> Electricity help neautral wire?

Electricity help neautral wire?

Posted at: 2015-01-07 
How does the neautral wire conduct electricity if its always at 0v

It's not always at 0V.

When you measure voltage, there must be some reference point, so if your reference point is ground, then you are measuring the same points electrically since ground and neutral are tied together.

Neutral is just the other side of a transformer winding. In the case of 240v systems, it's the center tap of that transformer so that each "hot" to neutral is 120V, and hot-to-hot is 240v.

http://www.hsdivers.com/Ham/images/xform...

Here you see the neutral tied to ground:

http://forum.allaboutcircuits.com/image_...

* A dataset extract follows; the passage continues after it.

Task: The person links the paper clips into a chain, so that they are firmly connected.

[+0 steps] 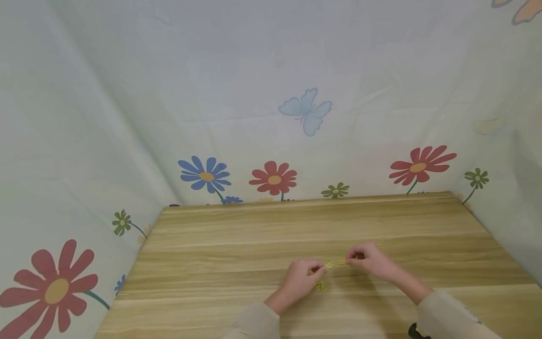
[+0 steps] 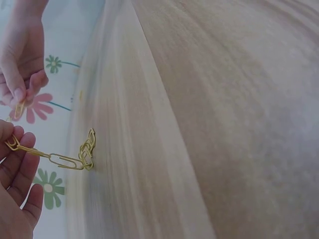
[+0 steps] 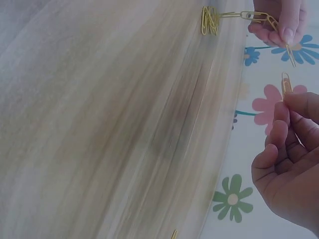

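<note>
My left hand pinches the end link of a yellow paper clip chain between thumb and fingertips. From those fingers the chain hangs down to the table, where its lower links lie bunched in a small heap. To the right, my right hand pinches a single yellow paper clip, its free end pointing at the left hand. A small gap separates this clip from the chain's end link in the right wrist view. Both hands are held above the wooden table.
Another loose yellow paper clip lies on the wooden table beyond the right hand. A pale cloth printed with flowers and a butterfly stands behind the table and at its sides. A dark object shows beside the right sleeve.
</note>
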The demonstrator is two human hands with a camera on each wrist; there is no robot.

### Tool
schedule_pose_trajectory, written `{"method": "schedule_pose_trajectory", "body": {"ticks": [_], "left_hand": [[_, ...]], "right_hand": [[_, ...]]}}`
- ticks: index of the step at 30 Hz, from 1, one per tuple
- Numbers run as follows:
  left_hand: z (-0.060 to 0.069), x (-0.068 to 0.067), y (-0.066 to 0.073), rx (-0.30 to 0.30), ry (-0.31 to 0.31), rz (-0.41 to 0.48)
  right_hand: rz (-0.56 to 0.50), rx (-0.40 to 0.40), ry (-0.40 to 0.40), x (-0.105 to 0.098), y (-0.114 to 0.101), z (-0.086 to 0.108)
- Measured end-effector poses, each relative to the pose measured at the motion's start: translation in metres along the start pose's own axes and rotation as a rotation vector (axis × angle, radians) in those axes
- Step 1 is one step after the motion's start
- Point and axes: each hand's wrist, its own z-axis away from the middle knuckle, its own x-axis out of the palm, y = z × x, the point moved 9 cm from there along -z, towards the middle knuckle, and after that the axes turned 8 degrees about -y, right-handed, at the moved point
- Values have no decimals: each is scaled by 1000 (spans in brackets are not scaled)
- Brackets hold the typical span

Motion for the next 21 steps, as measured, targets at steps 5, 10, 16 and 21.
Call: {"method": "schedule_pose_trajectory", "body": {"ticks": [5,10,16,21], "left_hand": [[0,-1,4,25,10,-5],[1,0,5,41,6,-2],[1,2,6,53,0,-3],[0,3,5,41,0,-2]], "right_hand": [[12,-18,3,5,-4,-3],[3,-41,-2,11,-9,-5],[-20,-65,-19,16,-14,-6],[-30,-69,-32,19,-16,-8]]}}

If the Neutral was lifted from ground, there would be no difference between hot and neutral, electrically. They are just different sides of a transformer secondary winding.

It's not always at 0V





Current flows down the live wire, through the load, and back up the neutral wire to the source (in a house, that's probably some transformer on the street).



The wire has low resistance, but not zero. So suppose it's 120V at the transformer, it's 119V at the live side of the load, 1V at the neutral side of the load, and 0V at the neutral side of the transformer (whihc is grounded).

"Neutral".





Current can flow at any potential. In this case, the neutral wire is the return for the current from the hot line. It's at zero volts (nominally) because the neutral is tied to ground at one point.





You could just as easily (not recommended) tie the hot to ground instead, and things would work the same way, with the same current, except that the neutral would now be at a potential of 120 VAC and the hot wire at zero volts.

Ideally, the voltage drop across a wire is 0 volts; this is nothing new. The common or neutral connection is generally at 0 volts, but there is a current in it.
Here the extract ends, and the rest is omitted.